• _Problem requirements_
Using the material below, work out how many lines contain the word "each". Reply with the number and nothing more.

• _Dataset section_
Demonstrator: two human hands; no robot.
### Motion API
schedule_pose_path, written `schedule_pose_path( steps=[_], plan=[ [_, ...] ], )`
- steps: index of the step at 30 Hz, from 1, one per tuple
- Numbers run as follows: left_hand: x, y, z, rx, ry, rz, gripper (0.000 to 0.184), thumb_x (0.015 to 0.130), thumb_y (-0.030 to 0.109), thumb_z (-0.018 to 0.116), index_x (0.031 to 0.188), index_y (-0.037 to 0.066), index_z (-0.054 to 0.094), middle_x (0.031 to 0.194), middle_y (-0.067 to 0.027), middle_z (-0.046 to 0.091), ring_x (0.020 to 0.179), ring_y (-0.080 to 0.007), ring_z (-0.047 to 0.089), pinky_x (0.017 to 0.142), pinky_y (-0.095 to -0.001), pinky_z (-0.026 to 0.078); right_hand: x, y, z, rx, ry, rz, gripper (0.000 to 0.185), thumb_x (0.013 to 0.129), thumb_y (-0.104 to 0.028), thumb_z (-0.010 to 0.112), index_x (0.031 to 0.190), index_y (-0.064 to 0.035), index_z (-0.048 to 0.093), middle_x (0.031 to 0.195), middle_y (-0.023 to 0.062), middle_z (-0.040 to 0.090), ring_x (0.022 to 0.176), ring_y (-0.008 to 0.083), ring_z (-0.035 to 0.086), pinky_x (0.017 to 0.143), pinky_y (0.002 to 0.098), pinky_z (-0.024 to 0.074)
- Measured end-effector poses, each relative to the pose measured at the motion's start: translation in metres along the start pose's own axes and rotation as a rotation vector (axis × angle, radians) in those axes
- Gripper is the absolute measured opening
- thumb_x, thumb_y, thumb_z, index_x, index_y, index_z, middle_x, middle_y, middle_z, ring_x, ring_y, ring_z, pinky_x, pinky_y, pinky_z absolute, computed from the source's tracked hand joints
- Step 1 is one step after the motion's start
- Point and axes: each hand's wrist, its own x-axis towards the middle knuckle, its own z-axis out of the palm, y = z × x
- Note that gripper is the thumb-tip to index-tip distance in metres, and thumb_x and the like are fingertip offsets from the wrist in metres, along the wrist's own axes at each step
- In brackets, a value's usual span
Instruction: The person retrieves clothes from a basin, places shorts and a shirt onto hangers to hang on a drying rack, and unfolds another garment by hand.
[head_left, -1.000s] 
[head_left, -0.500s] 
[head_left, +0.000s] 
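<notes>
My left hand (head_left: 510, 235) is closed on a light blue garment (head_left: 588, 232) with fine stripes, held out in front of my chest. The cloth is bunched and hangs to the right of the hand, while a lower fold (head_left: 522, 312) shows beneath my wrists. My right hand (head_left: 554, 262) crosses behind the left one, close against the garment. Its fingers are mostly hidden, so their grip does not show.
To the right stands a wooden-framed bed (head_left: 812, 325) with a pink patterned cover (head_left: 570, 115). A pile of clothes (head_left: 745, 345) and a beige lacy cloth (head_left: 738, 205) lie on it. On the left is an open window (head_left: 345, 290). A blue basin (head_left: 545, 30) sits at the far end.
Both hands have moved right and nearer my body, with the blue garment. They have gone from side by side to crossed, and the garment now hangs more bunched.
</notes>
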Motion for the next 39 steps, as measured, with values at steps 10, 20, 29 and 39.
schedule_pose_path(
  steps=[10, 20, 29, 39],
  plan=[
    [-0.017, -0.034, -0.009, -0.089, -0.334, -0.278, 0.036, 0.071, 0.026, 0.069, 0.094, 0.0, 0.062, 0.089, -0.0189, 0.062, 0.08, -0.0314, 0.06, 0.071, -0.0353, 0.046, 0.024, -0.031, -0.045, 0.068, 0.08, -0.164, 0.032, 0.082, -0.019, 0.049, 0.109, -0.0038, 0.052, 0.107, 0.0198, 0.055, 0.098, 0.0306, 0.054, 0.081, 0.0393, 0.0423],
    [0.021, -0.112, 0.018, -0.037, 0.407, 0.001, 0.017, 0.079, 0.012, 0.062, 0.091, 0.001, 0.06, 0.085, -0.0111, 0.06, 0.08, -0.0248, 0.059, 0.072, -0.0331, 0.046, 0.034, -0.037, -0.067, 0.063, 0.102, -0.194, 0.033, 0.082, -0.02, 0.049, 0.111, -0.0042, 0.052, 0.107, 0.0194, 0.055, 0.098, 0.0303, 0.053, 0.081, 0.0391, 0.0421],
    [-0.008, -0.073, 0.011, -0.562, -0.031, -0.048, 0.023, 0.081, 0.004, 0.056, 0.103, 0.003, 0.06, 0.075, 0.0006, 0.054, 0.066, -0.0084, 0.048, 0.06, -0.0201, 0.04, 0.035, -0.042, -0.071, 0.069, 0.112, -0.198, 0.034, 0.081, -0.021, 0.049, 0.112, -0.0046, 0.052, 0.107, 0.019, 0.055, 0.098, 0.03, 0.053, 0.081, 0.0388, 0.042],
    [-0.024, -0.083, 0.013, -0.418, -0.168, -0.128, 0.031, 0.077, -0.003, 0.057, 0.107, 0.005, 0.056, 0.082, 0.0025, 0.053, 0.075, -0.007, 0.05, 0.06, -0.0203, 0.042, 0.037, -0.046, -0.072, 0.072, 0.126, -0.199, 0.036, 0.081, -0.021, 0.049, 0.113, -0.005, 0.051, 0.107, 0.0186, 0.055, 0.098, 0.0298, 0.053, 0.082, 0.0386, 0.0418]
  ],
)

• _Answer below_
3